Task brief:
Only the lines from the first line of the material below to the line containing "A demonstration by", inclusive, should be copied, each exactly as written.
BEGIN Records provided
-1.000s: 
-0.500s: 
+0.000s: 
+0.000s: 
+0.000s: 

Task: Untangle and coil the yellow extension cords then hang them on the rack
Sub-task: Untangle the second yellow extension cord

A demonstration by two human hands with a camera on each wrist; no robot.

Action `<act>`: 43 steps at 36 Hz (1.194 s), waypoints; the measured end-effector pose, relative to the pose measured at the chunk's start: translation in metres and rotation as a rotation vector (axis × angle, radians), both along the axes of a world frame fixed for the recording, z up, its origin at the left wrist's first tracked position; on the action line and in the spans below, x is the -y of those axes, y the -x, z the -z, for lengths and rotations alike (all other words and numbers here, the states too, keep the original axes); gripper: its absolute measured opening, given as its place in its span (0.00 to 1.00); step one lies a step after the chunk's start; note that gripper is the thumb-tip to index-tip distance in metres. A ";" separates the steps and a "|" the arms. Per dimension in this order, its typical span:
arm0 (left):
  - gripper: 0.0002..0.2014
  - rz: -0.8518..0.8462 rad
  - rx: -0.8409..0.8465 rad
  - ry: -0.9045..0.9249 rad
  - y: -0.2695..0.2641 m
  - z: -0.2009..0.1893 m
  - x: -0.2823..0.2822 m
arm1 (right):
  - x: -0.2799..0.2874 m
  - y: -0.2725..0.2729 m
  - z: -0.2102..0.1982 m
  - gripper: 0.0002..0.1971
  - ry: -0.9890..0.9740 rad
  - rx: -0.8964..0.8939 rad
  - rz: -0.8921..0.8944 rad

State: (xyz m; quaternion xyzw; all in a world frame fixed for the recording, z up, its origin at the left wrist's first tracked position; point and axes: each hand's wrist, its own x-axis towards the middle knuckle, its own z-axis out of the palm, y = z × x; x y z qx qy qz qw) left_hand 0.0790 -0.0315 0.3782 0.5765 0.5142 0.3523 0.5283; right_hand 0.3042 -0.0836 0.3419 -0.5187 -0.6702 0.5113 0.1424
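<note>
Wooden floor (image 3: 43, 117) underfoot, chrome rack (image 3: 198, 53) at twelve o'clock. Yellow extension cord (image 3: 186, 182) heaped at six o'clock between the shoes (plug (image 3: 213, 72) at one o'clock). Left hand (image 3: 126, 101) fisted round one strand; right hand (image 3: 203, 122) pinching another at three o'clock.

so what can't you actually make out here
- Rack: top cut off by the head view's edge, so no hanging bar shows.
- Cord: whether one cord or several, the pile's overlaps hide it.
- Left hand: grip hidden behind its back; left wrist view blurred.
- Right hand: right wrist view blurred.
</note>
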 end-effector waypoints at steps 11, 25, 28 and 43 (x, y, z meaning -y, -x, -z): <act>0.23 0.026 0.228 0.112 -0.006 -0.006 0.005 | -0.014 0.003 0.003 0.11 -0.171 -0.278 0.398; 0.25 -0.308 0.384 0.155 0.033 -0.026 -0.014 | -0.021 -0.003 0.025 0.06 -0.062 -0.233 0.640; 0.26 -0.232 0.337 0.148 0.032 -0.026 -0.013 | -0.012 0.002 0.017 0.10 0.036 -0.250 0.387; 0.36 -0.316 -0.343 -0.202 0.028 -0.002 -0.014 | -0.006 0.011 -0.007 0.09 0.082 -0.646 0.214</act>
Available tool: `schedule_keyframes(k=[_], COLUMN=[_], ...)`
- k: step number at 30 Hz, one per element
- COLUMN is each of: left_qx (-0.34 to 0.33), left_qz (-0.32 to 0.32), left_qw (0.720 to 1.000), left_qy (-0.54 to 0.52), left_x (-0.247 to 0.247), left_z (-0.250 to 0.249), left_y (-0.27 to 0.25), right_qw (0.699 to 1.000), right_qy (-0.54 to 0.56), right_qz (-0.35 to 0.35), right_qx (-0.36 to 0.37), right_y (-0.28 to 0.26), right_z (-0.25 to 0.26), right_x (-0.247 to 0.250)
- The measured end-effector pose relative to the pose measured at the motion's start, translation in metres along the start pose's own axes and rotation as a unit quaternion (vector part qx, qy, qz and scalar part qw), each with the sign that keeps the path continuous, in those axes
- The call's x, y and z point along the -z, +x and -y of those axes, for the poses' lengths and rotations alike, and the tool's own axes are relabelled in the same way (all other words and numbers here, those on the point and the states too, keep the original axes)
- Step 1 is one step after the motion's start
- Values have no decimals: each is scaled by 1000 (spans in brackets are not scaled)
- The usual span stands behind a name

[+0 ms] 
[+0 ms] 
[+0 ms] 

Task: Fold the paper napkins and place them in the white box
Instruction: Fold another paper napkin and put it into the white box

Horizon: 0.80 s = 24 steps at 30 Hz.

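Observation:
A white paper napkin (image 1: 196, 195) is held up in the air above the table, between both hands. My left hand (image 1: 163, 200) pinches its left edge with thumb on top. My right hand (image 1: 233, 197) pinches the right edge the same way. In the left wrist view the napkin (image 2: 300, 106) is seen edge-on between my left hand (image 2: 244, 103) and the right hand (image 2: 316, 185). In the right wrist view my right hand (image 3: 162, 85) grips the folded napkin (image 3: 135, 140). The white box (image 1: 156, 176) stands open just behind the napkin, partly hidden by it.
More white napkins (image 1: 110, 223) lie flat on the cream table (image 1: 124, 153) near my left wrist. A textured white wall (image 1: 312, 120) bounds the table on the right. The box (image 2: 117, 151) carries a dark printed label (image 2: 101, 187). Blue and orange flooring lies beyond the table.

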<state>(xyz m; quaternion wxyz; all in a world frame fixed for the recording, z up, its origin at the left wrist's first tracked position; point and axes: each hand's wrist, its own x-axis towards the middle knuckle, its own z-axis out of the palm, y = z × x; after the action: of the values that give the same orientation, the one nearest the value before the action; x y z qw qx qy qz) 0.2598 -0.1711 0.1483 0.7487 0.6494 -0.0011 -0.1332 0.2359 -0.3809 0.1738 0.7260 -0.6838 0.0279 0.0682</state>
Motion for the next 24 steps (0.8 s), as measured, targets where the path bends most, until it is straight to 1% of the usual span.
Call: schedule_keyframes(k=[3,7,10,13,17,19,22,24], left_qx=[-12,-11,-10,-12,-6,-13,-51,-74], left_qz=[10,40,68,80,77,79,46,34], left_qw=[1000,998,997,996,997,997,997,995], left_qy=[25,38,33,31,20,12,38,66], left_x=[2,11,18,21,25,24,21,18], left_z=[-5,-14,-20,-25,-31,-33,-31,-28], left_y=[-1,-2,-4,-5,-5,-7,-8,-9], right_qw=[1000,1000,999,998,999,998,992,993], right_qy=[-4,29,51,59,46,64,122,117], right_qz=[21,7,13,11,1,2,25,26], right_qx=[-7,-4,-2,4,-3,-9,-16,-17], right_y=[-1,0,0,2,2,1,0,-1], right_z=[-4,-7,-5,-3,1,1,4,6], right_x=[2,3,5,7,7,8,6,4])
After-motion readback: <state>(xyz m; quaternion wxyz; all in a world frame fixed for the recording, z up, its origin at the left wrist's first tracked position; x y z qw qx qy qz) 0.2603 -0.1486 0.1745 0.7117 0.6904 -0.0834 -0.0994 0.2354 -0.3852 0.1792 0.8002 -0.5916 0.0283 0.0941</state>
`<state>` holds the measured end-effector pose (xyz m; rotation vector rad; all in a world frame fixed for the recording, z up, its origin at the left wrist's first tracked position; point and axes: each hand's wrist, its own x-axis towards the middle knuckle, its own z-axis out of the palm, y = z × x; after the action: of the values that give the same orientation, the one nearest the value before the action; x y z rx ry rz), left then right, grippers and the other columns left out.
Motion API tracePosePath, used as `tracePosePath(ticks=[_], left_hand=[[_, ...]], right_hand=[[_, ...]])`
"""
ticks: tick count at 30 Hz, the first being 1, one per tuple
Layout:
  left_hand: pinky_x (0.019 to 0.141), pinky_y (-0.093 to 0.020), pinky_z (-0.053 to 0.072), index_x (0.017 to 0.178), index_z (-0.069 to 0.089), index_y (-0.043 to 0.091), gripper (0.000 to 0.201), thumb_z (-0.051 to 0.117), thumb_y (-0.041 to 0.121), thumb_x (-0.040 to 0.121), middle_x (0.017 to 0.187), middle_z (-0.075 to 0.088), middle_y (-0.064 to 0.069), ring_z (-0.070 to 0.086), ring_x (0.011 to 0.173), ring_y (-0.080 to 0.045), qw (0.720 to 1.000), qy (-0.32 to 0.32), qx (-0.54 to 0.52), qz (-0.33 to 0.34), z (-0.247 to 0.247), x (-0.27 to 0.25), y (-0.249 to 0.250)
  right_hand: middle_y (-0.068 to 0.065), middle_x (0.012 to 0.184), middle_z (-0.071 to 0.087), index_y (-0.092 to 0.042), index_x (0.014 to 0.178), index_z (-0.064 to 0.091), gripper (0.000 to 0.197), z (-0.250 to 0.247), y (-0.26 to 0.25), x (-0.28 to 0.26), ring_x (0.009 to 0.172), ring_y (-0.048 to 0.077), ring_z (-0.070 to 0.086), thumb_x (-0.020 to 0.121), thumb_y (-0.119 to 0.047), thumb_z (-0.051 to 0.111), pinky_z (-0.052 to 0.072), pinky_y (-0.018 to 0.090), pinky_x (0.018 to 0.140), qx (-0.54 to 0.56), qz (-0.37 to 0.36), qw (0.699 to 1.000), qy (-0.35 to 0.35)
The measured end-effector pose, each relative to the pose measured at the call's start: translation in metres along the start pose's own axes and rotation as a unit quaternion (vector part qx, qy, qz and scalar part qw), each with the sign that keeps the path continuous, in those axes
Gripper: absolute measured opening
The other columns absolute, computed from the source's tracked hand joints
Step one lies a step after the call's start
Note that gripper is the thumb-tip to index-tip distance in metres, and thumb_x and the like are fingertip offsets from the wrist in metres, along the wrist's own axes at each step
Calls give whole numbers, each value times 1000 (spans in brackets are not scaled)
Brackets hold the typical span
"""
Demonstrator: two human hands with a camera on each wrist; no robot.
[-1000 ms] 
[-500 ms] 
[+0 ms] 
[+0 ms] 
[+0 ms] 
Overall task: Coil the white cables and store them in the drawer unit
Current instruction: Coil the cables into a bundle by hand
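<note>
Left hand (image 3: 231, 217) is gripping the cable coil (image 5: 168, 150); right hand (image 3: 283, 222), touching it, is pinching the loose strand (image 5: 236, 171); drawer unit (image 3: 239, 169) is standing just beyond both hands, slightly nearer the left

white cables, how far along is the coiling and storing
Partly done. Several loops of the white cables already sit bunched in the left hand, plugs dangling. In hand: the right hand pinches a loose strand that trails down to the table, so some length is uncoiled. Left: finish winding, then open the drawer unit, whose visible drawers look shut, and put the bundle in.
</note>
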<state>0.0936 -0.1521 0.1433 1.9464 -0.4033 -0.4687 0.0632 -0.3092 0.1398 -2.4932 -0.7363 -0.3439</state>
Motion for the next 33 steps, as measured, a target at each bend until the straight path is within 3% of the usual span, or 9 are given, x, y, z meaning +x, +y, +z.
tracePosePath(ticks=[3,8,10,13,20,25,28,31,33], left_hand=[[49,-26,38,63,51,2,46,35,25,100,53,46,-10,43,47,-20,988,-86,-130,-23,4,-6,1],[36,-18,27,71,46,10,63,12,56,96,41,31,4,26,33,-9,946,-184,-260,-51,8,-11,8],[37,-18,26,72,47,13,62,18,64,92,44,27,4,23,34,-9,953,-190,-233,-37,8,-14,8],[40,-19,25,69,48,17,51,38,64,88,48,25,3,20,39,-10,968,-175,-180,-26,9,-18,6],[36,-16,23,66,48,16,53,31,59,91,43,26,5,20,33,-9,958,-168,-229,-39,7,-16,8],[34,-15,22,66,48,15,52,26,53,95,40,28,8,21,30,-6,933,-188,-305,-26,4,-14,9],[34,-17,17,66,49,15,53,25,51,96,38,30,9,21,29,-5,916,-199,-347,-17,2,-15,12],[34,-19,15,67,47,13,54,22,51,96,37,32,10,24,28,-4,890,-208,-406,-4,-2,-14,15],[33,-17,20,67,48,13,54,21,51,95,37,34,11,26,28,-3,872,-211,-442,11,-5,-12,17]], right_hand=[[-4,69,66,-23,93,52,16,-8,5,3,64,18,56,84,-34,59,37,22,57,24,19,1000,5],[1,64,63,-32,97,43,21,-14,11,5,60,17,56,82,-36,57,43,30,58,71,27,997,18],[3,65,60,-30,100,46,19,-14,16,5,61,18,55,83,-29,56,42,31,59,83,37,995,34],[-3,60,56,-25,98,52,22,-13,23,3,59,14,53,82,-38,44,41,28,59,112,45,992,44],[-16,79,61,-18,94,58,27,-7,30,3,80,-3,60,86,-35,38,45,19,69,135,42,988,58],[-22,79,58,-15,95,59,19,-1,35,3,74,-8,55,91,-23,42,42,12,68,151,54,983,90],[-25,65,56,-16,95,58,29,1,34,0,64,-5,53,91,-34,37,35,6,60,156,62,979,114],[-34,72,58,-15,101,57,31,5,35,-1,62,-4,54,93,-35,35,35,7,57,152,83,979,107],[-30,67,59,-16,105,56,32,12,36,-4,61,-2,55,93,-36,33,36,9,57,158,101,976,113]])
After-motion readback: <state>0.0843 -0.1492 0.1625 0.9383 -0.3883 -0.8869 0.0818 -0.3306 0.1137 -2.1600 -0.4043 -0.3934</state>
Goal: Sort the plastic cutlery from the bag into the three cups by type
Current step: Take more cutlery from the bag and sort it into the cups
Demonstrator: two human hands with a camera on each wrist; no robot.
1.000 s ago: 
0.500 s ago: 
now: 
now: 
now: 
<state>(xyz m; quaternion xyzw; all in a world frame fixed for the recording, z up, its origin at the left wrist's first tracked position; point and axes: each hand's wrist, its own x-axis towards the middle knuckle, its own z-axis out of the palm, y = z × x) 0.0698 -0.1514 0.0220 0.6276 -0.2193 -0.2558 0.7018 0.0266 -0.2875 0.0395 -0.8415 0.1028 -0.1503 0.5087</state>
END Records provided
Solution for this task:
-1.000s: 
-0.500s: 
+0.000s: 
+0.000s: 
+0.000s: 

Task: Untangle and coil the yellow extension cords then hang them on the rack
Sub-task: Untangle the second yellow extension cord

A demonstration by two human hands with a camera on each wrist; no robot.

The full output has been given.